------ DATA TO PROCESS ------

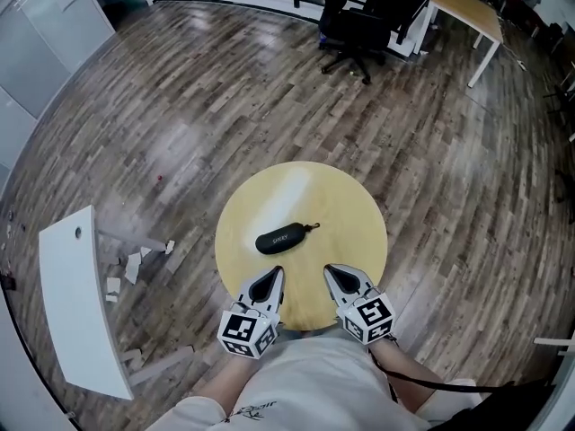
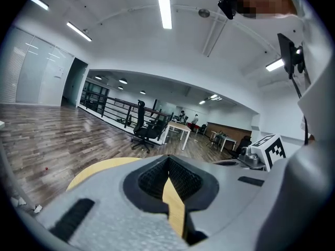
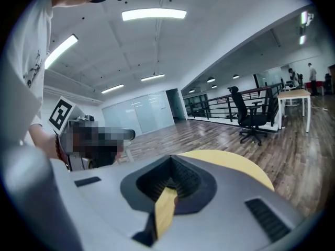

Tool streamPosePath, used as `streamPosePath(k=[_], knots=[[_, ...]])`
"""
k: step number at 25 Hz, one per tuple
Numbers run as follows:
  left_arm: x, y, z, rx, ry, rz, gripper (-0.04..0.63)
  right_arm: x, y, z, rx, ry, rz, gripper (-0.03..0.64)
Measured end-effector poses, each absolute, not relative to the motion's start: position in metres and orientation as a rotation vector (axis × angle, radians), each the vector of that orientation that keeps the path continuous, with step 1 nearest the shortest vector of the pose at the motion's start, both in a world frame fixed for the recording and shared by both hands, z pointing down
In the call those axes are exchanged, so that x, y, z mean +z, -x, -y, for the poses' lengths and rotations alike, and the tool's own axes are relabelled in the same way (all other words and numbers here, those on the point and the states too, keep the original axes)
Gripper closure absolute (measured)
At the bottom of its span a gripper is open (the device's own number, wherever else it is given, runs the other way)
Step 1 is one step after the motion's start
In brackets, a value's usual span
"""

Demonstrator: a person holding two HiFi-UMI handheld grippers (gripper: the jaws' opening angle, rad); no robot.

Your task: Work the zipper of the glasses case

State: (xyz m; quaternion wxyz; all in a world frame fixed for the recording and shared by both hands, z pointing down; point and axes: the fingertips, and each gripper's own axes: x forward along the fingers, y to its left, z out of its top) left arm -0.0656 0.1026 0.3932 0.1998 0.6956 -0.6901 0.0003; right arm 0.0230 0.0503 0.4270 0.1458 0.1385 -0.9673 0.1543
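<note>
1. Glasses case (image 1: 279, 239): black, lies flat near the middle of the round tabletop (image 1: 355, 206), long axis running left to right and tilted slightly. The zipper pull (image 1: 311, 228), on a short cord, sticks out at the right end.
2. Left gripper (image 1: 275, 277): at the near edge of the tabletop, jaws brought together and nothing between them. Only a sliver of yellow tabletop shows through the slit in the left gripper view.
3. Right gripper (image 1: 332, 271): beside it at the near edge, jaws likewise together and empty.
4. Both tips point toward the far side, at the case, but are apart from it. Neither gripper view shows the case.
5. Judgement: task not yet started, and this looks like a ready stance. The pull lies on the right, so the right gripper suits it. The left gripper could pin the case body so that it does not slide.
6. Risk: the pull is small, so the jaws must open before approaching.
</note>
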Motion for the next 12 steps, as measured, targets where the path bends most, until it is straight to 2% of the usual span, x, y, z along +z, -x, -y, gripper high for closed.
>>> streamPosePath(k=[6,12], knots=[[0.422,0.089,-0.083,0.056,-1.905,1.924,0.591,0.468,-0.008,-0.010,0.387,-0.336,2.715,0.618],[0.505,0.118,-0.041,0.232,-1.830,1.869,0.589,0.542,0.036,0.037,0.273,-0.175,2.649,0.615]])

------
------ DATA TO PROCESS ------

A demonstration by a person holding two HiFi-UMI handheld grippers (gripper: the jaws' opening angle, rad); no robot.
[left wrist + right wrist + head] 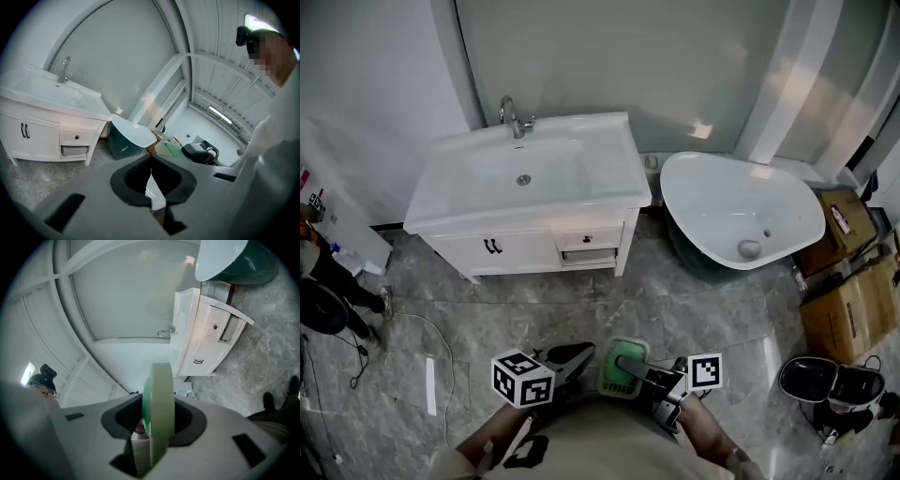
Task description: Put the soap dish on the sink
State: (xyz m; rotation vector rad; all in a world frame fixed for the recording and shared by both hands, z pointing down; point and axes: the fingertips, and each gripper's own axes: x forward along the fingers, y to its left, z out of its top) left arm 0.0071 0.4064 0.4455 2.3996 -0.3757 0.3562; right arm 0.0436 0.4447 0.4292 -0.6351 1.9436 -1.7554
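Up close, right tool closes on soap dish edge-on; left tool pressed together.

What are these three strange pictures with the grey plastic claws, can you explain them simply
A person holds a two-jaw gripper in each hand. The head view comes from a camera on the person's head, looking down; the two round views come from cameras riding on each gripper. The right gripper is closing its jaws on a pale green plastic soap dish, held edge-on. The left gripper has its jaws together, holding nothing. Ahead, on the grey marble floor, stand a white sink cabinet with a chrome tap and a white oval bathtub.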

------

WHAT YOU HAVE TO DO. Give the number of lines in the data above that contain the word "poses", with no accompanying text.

EXERCISE RESULT. 2